What is expected | With the pictures removed, retype the lines from the one holding "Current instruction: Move" through the end of the records, exactly as written.

[Source records]

■ ■ ■ ■

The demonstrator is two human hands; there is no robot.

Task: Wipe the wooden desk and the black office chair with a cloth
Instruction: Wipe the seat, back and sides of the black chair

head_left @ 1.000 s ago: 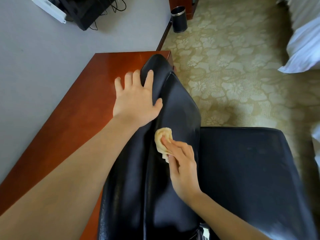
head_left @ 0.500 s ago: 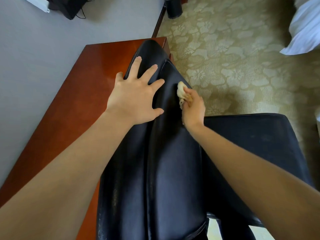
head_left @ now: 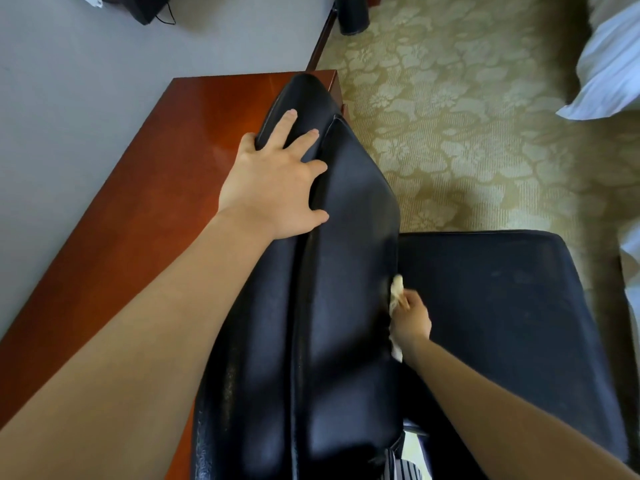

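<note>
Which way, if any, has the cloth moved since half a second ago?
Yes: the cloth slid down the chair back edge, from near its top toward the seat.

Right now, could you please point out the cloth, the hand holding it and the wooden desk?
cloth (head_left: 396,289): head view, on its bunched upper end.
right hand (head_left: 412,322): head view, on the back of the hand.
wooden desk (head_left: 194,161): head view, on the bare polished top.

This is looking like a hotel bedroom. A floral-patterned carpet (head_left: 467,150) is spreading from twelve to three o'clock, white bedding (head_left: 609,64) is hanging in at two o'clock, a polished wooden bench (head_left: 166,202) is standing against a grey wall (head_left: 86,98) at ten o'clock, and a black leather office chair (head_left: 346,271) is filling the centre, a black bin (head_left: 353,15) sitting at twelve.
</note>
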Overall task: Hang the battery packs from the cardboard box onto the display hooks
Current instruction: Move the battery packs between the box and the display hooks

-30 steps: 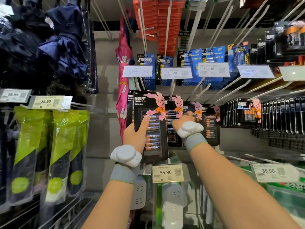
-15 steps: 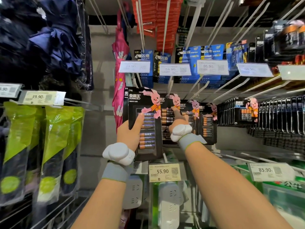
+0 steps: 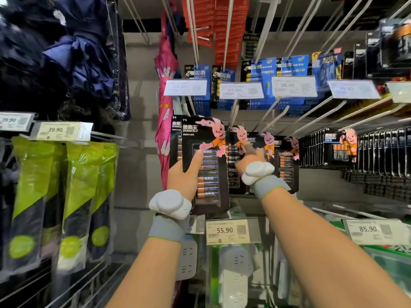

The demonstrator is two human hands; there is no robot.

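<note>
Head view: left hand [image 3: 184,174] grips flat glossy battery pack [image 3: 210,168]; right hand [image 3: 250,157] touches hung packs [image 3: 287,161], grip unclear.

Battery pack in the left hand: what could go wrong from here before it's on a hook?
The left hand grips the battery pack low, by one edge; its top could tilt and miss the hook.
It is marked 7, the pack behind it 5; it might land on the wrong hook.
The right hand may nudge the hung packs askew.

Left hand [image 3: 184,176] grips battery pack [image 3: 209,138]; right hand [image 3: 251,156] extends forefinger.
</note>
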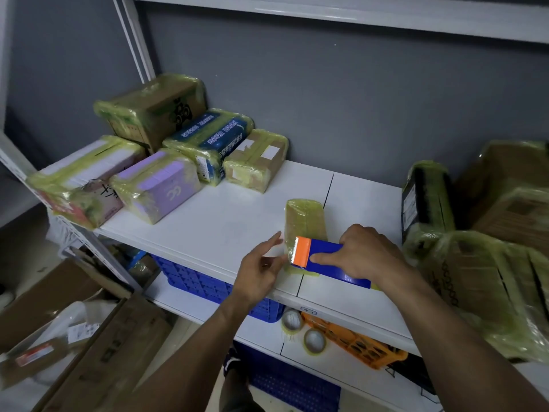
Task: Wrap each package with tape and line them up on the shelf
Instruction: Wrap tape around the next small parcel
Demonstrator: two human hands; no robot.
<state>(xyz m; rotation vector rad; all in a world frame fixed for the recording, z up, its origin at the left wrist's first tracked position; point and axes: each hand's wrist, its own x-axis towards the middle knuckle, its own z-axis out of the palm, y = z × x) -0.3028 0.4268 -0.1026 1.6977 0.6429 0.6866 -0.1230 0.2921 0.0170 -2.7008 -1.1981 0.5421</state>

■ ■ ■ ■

Result of the exercise |
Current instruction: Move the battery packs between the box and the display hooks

-30 steps: 
-15 steps: 
+0 steps: 

The demonstrator is two human hands; there is no robot.

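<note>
Head view: left hand [image 3: 184,174] grips flat glossy battery pack [image 3: 210,168]; right hand [image 3: 250,157] touches hung packs [image 3: 287,161], grip unclear.

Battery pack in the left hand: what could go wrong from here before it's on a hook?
The left hand grips the battery pack low, by one edge; its top could tilt and miss the hook.
It is marked 7, the pack behind it 5; it might land on the wrong hook.
The right hand may nudge the hung packs askew.

Left hand [image 3: 184,176] grips battery pack [image 3: 209,138]; right hand [image 3: 251,156] extends forefinger.
</note>
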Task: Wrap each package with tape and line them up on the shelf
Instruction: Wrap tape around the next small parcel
Demonstrator: two human hands; no robot.
<state>(xyz m; rotation vector rad; all in a world frame fixed for the recording, z up, its origin at the left wrist's first tracked position; point and axes: each hand's wrist, its own x-axis towards the middle knuckle, its own z-axis out of the palm, y = z × x) -0.3028 0.4268 -0.1026 1.6977 0.6429 0.6866 -0.1230 0.2921 0.0170 -2.7008 -1.1981 0.5421</state>

With this, the exercise is finished.